Task objective:
How many lines of the data include the string "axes"? State that number alone.

Data segment:
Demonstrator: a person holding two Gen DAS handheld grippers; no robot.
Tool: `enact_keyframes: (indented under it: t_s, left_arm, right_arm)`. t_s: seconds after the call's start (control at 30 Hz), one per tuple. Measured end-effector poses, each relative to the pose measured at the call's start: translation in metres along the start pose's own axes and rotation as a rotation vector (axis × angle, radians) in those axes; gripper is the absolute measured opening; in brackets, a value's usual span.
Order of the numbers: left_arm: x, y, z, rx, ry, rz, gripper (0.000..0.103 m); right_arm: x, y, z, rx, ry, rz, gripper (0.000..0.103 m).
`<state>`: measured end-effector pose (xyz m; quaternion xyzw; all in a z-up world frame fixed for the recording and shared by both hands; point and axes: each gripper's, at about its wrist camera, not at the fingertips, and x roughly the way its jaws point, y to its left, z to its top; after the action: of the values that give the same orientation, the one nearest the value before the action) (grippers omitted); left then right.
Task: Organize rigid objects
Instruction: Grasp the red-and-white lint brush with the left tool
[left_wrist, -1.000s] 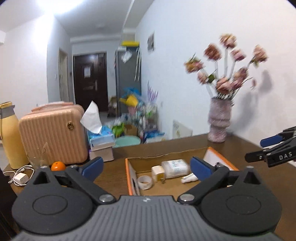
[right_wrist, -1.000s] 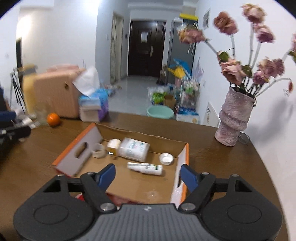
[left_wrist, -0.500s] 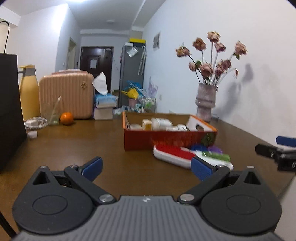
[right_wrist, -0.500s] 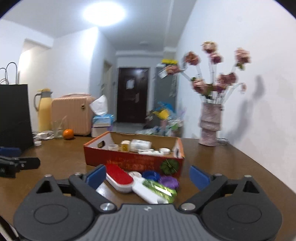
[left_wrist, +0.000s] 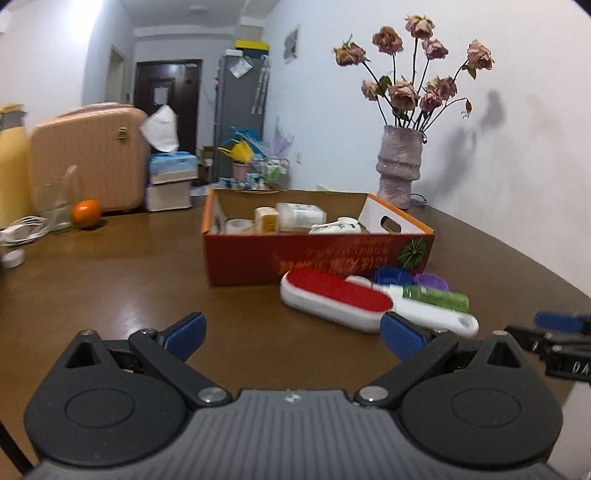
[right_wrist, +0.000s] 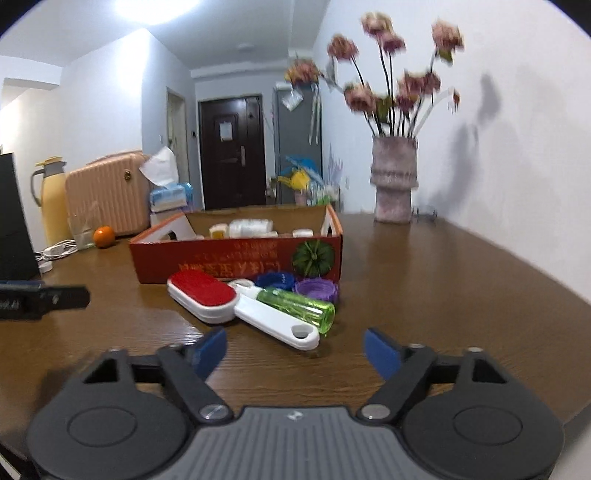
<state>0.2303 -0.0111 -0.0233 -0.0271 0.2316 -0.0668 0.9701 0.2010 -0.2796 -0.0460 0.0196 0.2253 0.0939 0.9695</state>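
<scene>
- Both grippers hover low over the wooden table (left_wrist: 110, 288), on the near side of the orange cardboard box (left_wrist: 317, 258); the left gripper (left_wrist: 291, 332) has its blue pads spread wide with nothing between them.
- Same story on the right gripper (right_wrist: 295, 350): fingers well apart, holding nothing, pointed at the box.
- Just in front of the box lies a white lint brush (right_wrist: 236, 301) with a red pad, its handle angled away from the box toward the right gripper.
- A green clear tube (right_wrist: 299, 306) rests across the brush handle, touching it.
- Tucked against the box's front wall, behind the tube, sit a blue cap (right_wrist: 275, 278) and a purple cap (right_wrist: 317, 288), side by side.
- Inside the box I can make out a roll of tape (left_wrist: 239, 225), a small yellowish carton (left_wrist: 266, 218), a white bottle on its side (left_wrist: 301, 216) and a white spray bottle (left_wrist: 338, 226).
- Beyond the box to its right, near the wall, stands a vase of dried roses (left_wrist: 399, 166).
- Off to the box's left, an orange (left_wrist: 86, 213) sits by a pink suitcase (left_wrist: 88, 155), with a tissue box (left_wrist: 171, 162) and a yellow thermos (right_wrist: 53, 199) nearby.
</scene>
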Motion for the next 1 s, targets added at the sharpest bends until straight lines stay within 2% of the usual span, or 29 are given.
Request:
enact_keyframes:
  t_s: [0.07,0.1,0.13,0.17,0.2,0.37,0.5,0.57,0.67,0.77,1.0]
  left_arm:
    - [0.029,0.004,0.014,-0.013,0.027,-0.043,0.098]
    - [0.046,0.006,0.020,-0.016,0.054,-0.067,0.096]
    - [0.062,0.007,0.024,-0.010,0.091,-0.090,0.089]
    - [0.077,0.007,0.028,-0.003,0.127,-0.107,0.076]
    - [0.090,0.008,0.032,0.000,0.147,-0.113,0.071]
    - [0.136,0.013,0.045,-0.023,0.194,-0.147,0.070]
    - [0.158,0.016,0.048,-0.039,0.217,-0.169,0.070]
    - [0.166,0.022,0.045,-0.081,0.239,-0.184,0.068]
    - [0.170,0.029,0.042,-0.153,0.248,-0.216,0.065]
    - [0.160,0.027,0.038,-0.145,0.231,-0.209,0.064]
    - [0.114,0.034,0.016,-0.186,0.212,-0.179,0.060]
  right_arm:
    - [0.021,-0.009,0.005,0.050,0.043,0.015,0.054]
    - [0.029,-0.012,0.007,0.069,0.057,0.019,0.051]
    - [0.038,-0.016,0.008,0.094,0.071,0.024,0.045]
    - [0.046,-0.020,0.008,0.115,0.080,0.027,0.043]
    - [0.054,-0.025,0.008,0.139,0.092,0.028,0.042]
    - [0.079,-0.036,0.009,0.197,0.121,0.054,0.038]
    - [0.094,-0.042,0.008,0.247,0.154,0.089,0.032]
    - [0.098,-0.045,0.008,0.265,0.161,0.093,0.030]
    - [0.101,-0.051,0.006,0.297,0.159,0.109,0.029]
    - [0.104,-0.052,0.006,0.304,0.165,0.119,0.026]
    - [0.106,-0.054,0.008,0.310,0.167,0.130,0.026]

Response to this task:
2